In primis, risulta fondamentale porre in essere attività di monitoraggio del brand, sia online tramite apposite piattaforme che offline, per quanto possibile a seconda dell’estensione del business aziendale. Di conseguenza, occorre predisporre un processo da attivare nel caso vengano rilevate violazioni di diverso tipo (es, contraffazioni) cosa che comporta il coinvolgimento di una divisione legale o di professionisti esterni. Fondamentale è la giusta comunicazione verso l’esterno, che deve essere tempestiva e veicolare i messaggi corretti proprio per minimizzare l’impatto sulla brand reputation. Storicamente, ci sono stati casi in cui la stessa condotta aziendale (e quindi non un attacco dall’esterno) ha avuto un impatto drammatico sulla reputazione del brand, si pensi allo scandalo Dieselgate del 2015; in questi casi, più che protezione in senso stretto, si tratta di porre in essere delle strategie articolate (e costose) di rigenerazione del brand.
La stretta relazione tra brand protection, cyber security e data protection
Come detto, il concetto di brand protection entra in gioco anche in occasione di attacchi ai sistemi informativi e agli asset digitali con cui l’azienda porta avanti il proprio business.
Per tutelarsi dal phishing indirizzato agli utenti finali, ad esempio, molti operatori finanziari miscelano misure tecniche di protezione, come l’autenticazione biometrica multi-fattore, con una comunicazione assidua e precisa sull’argomento, che oltre a invitare gli utenti e non fornire mai le credenziali a nessuno, spiega le varie tecniche impiegate dai criminali.

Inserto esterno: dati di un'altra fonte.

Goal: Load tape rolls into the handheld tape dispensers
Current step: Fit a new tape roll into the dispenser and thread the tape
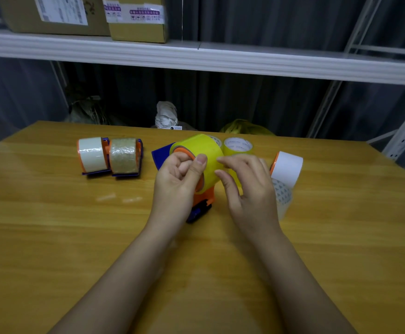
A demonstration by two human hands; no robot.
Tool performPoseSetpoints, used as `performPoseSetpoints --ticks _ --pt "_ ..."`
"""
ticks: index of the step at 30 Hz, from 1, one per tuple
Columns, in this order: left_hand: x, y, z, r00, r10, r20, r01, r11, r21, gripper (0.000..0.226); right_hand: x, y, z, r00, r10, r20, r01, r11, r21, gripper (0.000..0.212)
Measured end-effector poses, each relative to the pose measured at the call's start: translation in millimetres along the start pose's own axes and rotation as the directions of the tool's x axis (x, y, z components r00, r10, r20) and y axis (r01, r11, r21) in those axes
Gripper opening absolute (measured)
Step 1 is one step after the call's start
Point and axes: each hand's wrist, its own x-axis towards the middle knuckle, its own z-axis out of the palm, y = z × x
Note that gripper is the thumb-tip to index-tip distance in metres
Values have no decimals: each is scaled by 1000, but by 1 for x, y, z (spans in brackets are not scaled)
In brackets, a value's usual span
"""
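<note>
The left hand grips the yellow roll on its orange dispenser, its fingers curled into the core and its thumb pressed on the tape. The right hand touches the roll's right side with slightly bent fingers, holding nothing. Two loaded dispensers stand on the tabletop left of the roll.

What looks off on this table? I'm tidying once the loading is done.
Two pale strips, likely tape scraps, lie on the table in front of the two loaded dispensers. Nothing looks spilled or broken.
</note>
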Motion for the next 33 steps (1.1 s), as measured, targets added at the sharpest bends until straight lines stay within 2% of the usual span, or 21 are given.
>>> performPoseSetpoints --ticks 4,8,12,18,22,27,31,33 --pt "0 1 1 1000 -17 12 17 1000 2 22 0 1 -2 996 -53 -78 50 998 -31 9" --pt "-1 1 0 1000 -9 7 9 1000 -4 22 -1 1 -2 992 -116 -58 107 984 -142 5" --pt "-3 1 2 1000 12 10 -12 1000 8 25 -1 0 2 992 -106 -69 93 981 -172 6" --pt "-3 0 3 1000 20 12 -20 1000 -7 25 -1 1 3 998 -62 -26 59 992 -111 10" --pt "-2 0 1 999 -36 1 36 998 -55 22 0 1 0 999 -51 11 51 997 -50 10" --pt "1 -3 0 996 -90 -16 88 991 -101 23 1 2 -1 997 -71 30 72 996 -45 14" --pt "1 -3 0 994 -106 -6 105 990 -93 25 1 3 -2 998 -64 18 65 997 -47 6" --pt "1 -2 -1 994 -110 3 110 989 -95 25 0 3 -1 998 -67 10 67 996 -66 12"
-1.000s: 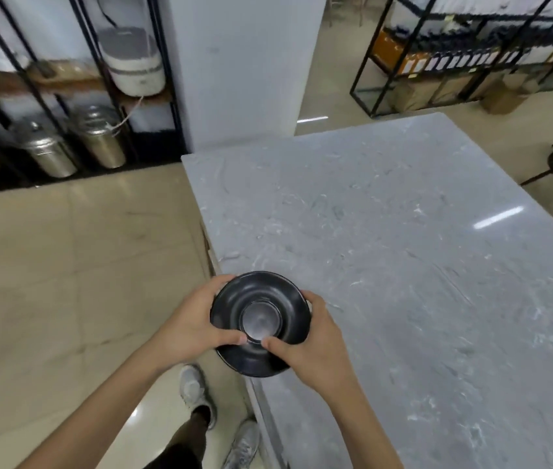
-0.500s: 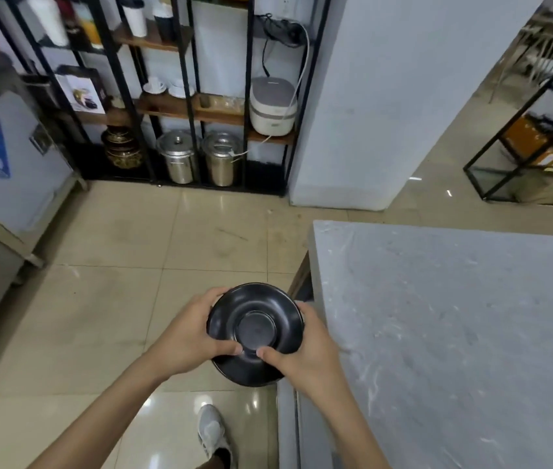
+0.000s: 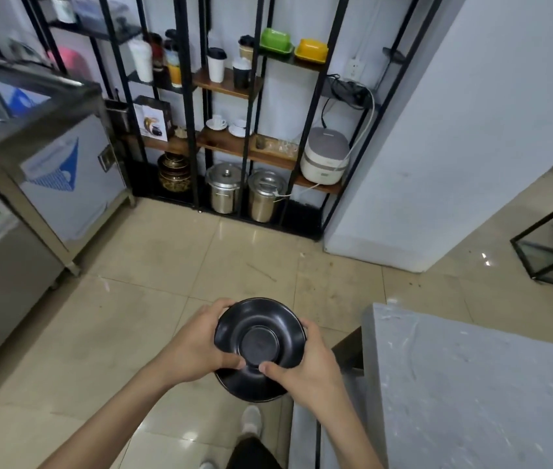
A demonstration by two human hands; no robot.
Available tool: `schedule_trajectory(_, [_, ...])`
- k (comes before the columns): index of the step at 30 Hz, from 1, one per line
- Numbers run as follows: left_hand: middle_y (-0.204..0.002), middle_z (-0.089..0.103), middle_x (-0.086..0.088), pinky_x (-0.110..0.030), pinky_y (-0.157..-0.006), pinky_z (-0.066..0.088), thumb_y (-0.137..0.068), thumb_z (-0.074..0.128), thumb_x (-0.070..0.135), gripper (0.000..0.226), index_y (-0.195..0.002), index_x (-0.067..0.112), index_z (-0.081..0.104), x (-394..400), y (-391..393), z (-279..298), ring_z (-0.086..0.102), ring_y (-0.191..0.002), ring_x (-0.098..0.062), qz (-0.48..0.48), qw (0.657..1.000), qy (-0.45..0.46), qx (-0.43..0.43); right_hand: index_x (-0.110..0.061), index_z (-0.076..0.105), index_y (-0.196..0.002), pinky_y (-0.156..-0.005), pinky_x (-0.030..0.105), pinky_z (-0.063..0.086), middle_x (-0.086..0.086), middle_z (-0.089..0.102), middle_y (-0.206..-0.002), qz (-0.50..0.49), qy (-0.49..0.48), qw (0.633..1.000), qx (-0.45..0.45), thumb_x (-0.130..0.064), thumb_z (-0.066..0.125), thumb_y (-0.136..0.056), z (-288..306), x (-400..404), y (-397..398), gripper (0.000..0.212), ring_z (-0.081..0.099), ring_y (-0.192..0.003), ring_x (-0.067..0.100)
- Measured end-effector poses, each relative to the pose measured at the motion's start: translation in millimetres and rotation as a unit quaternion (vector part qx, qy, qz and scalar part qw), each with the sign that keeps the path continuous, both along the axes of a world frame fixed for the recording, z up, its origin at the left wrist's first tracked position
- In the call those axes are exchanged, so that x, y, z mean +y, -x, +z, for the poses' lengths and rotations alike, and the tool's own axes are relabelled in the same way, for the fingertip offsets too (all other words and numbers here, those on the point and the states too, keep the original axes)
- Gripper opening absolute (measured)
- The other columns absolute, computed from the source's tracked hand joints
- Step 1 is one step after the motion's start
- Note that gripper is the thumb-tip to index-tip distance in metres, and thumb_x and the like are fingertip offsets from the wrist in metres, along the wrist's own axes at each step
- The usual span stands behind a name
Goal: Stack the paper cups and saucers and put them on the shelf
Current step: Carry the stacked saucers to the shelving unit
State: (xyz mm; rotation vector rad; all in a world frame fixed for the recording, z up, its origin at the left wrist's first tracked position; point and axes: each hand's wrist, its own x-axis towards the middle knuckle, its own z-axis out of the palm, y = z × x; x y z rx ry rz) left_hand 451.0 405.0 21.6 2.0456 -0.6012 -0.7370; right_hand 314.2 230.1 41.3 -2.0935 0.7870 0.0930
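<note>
A stack of black saucers [image 3: 259, 336] hangs over the floor at the lower centre of the view, left of the table corner. My left hand [image 3: 197, 343] grips its left rim and my right hand [image 3: 305, 362] grips its right rim, both thumbs on top. Straight ahead stands a black-framed shelf [image 3: 227, 143] with wooden boards. Paper cups [image 3: 216, 64] with black lids stand on an upper board. White cups on saucers [image 3: 216, 123] sit on the middle board.
A grey marble table [image 3: 471, 384] fills the lower right. A steel freezer cabinet [image 3: 48, 170] stands on the left. Two steel pots [image 3: 224, 189] and a rice cooker [image 3: 325, 157] sit low on the shelf. A white pillar [image 3: 437, 147] rises at right. Tiled floor lies between me and the shelf.
The view has swung left from the table toward the shelf. Both hands have carried the saucer stack off the table edge and out over the floor.
</note>
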Motion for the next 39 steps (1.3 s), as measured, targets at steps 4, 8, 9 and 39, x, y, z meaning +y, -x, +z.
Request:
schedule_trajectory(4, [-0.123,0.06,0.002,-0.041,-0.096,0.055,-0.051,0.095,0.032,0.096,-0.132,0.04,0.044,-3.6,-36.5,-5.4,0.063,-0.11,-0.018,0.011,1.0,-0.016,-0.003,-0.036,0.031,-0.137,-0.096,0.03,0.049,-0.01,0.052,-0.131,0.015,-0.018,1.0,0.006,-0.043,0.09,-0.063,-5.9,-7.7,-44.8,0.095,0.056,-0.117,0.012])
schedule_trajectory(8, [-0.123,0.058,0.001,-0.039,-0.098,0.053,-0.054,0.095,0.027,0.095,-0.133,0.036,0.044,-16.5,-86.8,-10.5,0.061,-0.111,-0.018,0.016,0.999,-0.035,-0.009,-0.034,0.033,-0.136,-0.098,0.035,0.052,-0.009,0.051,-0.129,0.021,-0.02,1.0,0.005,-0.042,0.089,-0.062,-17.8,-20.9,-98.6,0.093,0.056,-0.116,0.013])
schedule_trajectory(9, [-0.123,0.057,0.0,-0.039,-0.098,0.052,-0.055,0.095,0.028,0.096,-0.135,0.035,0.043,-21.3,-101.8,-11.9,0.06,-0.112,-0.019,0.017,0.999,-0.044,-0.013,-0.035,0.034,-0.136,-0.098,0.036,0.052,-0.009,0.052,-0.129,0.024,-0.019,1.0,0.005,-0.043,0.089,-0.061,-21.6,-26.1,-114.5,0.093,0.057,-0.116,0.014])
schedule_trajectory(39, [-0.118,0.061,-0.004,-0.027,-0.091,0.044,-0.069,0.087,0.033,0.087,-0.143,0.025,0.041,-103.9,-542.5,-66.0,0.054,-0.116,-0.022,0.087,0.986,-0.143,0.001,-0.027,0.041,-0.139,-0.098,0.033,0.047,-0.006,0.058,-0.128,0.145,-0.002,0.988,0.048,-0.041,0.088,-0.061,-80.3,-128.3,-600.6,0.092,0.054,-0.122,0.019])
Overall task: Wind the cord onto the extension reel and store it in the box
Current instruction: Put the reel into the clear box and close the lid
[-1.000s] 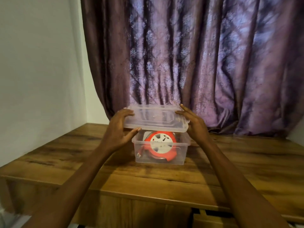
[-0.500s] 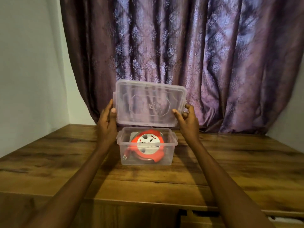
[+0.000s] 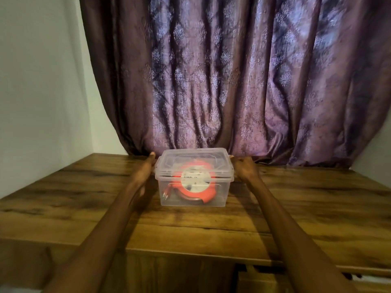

Le aziende, inoltre, possono (e dovrebbero) fare lo stesso internamente, integrando campagne di comunicazione in veri e percorsi di security awareness comprendenti corsi, pillole di formazione, attacchi simulati e test, meglio ancora se in un contesto di gamification che stimola il coinvolgimento attivo.
La protezione del brand deve poi scattare in tutti i casi di furto e sottrazione dei dati, ovviamente miscelando un approccio preventivo con processi atti a gestire nel migliore dei modi gli incidenti ormai avvenuti. Pur restringendo il campo rispetto al tema sistemico della brand protection, quello della data protection è un ambito molto ampio che confina con quello della conformità rispetto a molteplici normative: GDPR in primis, ma anche SOX, PCI, HIPAA e molte altre.
Qui, il brand viene tutelato raccogliendo e gestendo i dati personali in modo conforme alla legge, ma anche ponendo in essere una serie di attività, processi e strategie finalizzate a elevare la postura di sicurezza aziendale.
Tra di esse non possono mancare tecniche di prevenzione dalle minacce cyber atte non solo ad analizzare la situazione dei propri sistemi, ma anche a guardare quell’ecosistema di informazioni aziendali che si possono trovare a disposizione dei cyber criminali su Deep e Dark web e di cui spesso si ignora l’esistenza.
In questa logica, una protezione attenta del brand deve preferibilmente contemplare anche l’analisi preventiva di tutto l’ecosistema della propria catena del valore (fornitori e business partner), in modo da creare un clima di trust che è alleato importante della brand protection.
Si torna così a parlare di security awareness, di impiego pervasivo della crittografia, di cyber threat intelligence, di sistemi di protezione degli accessi e dei dati, di raccolta e monitoraggio dei log e, soprattutto, di capacità di identificare, in ecosistemi digitali sempre più complessi, minacce reali ed effettive, cosa che, data l’evoluzione frenetica della materia, sempre più spesso comporta il coinvolgimento di partner dedicati e specializzati.